Pelo exposto, e nos demais de direito, sempre com o douto suprimento de Vossas Excelências, deve o presente recurso ser procedente por provado, e, consequentemente, se dê como provado erro no julgamento das questões colocadas e reforma da decisão.”

A recorrida Fazenda Pública não apresentou contra-alegações.

O Ministério Público junto deste Tribunal emitiu o parecer de fls. 123-125 dos autos, no sentido da improcedência do recurso.

Sem vistos, por se tratar de processo classificado de urgente, vem o processo à Conferência para julgamento.
2. DELIMITAÇÃO DO OBJECTO DO RECURSO –QUESTÕES A APRECIAR
Cumpre apreciar e decidir as questões colocadas pelo Recorrente, estando o objecto do recurso delimitado pelas conclusões das respectivas alegações, sendo que as questões suscitadas resumem-se, em suma, em indagar da nulidade da sentença por omissão de pronúncia e falta de fundamentação, analisar o julgamento da matéria de facto e ainda apreciar se a decisão recorrida incorreu em erro ao julgar que as presentes reclamações foram instauradas para além do prazo legal de 10 dias previsto no artigo 277.º do CPPT.
3. FUNDAMENTOS
3.1 DE FACTO
Neste domínio, consta da decisão recorrida o seguinte:
“…
Com interesse para a apreciação e decisão da excepção apontada consideram-se provados os factos seguintes:
A) Em 05.04.2009 foi instaurado pelo Serviço de Finanças de Braga-2 o processo de execução fiscal (PEF) n.º 3425200901014668, por dívidas de IRS (retenção na fonte), contra a sociedade “M..., S.A.”;
B) Posteriormente, foram instaurados mais PEF’s referentes a dívidas de IRC, IRS (Retenção na Fonte) e Imposto do Selo, tendo estes sido apensados ao PEF n.º 3425200901014668 supra referido, ascendendo a quantia exequenda a 173.165,84 €;
C) Os PEF`s identificados em A. e B. reverteram contra os responsáveis subsidiários, entre eles a ora reclamante (RR);
D) Em 19/09/2013, foi a ora RR notificada da penhora de vencimento, cfr. o admite a reclamante no ponto 5. da PI;
E) Em 12.11.2013, o ora RR apresentou requerimento no qual solicita que a AT se pronuncie sobre as referidas penhoras;
F) Através do ofício n.º 86145 de 15.11.2013 foi o mandatário da ora RR notificado da decisão de indeferimento do requerido, onde consta:
“(…) cumpre-me informar V. Exª que se tratam de penhoras automáticas e que, à data, não estava constituída adequada garantia idónea para efeitos de suspensão da execução, ao abrigo do art. 169.º do Código de Procedimento e de Processo Tributário (CPPT)”., cfr. fls. 32 dos autos;
G) A petição inicial que deu origem à presente reclamação deu entrada no Serviço de Finanças em 29/11/2013.
Não se provaram outros factos com interesse para a decisão
Factos não provados
Inexistem.
Motivação da decisão de facto
A base probatória de todos os factos radica nos documentos juntos aos autos.”
Ao abrigo do disposto no art. 662º nº 1 do C. Proc.
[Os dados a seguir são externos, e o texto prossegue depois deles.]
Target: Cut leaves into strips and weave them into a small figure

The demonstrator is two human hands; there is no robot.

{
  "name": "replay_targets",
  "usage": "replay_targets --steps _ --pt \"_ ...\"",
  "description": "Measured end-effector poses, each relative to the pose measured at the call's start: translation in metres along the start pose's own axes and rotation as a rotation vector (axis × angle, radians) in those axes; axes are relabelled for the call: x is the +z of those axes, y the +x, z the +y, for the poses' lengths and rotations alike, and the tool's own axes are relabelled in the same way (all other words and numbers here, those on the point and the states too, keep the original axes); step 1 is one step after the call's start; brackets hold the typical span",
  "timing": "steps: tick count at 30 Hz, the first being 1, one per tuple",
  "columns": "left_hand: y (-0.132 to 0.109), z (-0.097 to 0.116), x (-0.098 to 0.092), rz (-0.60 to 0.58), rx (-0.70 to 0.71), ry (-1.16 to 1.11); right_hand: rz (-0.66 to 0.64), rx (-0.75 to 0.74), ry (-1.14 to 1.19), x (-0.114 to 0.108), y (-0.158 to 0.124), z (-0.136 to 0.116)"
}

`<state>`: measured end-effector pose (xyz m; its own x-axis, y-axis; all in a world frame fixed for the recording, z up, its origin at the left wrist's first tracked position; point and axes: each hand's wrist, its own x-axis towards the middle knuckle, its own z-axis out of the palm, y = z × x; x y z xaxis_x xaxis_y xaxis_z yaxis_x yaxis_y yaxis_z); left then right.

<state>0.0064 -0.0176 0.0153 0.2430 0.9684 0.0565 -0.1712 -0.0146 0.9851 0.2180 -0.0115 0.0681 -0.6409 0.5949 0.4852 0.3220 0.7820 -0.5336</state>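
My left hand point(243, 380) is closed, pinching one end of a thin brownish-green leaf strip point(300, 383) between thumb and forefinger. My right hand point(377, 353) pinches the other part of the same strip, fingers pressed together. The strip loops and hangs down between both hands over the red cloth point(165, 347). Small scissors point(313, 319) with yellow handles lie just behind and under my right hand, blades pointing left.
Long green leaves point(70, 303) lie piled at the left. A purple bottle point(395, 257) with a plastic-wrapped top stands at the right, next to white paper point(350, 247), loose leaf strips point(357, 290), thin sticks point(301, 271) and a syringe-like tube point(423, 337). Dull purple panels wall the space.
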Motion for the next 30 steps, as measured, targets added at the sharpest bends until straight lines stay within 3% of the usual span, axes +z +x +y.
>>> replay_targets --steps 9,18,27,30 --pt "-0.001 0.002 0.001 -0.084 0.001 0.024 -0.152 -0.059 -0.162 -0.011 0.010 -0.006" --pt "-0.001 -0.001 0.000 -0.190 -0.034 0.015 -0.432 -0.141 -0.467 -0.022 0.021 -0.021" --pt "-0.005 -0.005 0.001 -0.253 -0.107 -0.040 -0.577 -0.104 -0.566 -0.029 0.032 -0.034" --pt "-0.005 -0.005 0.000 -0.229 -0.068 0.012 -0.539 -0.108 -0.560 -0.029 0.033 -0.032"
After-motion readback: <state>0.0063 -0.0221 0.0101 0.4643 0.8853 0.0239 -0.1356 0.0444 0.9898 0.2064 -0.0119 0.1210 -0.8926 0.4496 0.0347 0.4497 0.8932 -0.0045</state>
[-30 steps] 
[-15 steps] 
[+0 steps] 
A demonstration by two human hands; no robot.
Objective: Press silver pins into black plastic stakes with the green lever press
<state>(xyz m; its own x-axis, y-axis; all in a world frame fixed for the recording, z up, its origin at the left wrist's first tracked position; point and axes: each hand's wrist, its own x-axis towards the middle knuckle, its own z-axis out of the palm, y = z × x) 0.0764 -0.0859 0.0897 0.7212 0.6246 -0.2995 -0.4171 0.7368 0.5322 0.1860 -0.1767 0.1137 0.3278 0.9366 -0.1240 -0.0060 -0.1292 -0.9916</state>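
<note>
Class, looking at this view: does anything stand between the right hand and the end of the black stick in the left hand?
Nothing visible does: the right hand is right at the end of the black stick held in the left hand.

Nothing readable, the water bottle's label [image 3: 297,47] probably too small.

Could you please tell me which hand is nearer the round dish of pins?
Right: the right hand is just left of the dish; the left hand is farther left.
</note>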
Civil, adita-se ao probatório o seguinte:
H) Em 20-09-2013, a ora Recorrente dirigiu requerimento ao Chefe do Serviço de Finanças de Braga – 2, peticionando a imediata extinção da penhora realizada no processo de execução fiscal até decisão do pleito, solicitando a devolução dos montantes penhorados à Requerente, dada a sua ilicitude, com todas as consequências legais (fls. 12-13 dos presentes autos)


3.2 DE DIREITO
Assente a factualidade apurada cumpre, então, antes de mais, entrar na análise da realidade em equação nos autos, sendo que a este Tribunal, está cometida, desde logo, a tarefa de indagar da nulidade da sentença por omissão de pronúncia e falta de fundamentação.
Com efeito, no âmbito das suas alegações, a Recorrente aponta que é nula por omissão de pronúncia, a sentença que deixe de apreciar questão que deva conhecer e que não esteja prejudicada pela solução dada a outra, nos termos dos artigos 125º, n.º 1 do Código do Procedimento e do Processo Tributário e 668º, n.º 1, alínea d) e 660.º n.º 2 do Código de Processo Civil. (novo artigo), defendendo ainda a nulidade da Sentença recorrida por alegada “falta de fundamentação ou de abstenção de pronúncia”, em virtude de não ter apreciado as questões levantadas na reclamação, ao faze-lo incorreu, por falta de fundamentação ou abstendo-se de pronuncia, em nulidade prevista no n.º 1 do artigo 125.º do CPPT e deve, consequentemente, ser anulada, com a consequente baixa dos autos ao Tribunal “a quo” para reforma da decisão, nos termos do n.º 2 do artigo 731.º do CPC. (novo artigo)
No que concerne ao núcleo essencial desta arguição, há que ter em atenção que, como é sabido, só se verifica tal nulidade quando ocorre falta absoluta de fundamentação - Ac. do S.T.A. de 16-11-2011, Proc. nº 0802/10, www.dgsi.pt - , sendo que tal como refere o Prof. Alberto dos Reis, Código de Processo Civil Anotado, volume V, página 140 “há que distinguir cuidadosamente a falta absoluta de motivação da motivação deficiente, medíocre ou errada. O que a lei considera nulidade é a falta absoluta de motivação; a insuficiência ou mediocridade da motivação é espécie diferente, afecta o valor doutrinal da sentença, sujeita-a ao risco de ser revogada ou alterada em recurso, mas não produz nulidade. Por falta absoluta de motivação deve entender-se a ausência total de fundamentos de direito e de facto.”.
Porém, como refere o Cons. Jorge Lopes de Sousa, Código de Procedimento e de Processo Tributário, Anotado e Comentado, 5ª ed., Vol. I, pág. 909, “deverão considerar-se como falta absoluta de fundamentação os casos em que ela não tenha relação perceptível com o julgado ou seja ininteligível, situações em que se está perante uma mera aparência de fundamentação.
Com efeito, a fundamentação destina-se a esclarecer as partes, primacialmente a que tiver ficado vencida, sobre os motivos da decisão, não só para ficar convencida de que não tem razão, mas também porque o conhecimento daqueles é necessário ou, pelo menos, conveniente, para poder impugnar eficazmente a decisão em recurso ou arguir nulidades, designadamente a derivada de eventual contradição entre os fundamentos e a decisão.
Por isso, quando a fundamentação não for minimamente elucidativa das razões que levaram a decidir como se decidiu deverá entender-se que se está perante uma nulidade por falta de fundamentação”.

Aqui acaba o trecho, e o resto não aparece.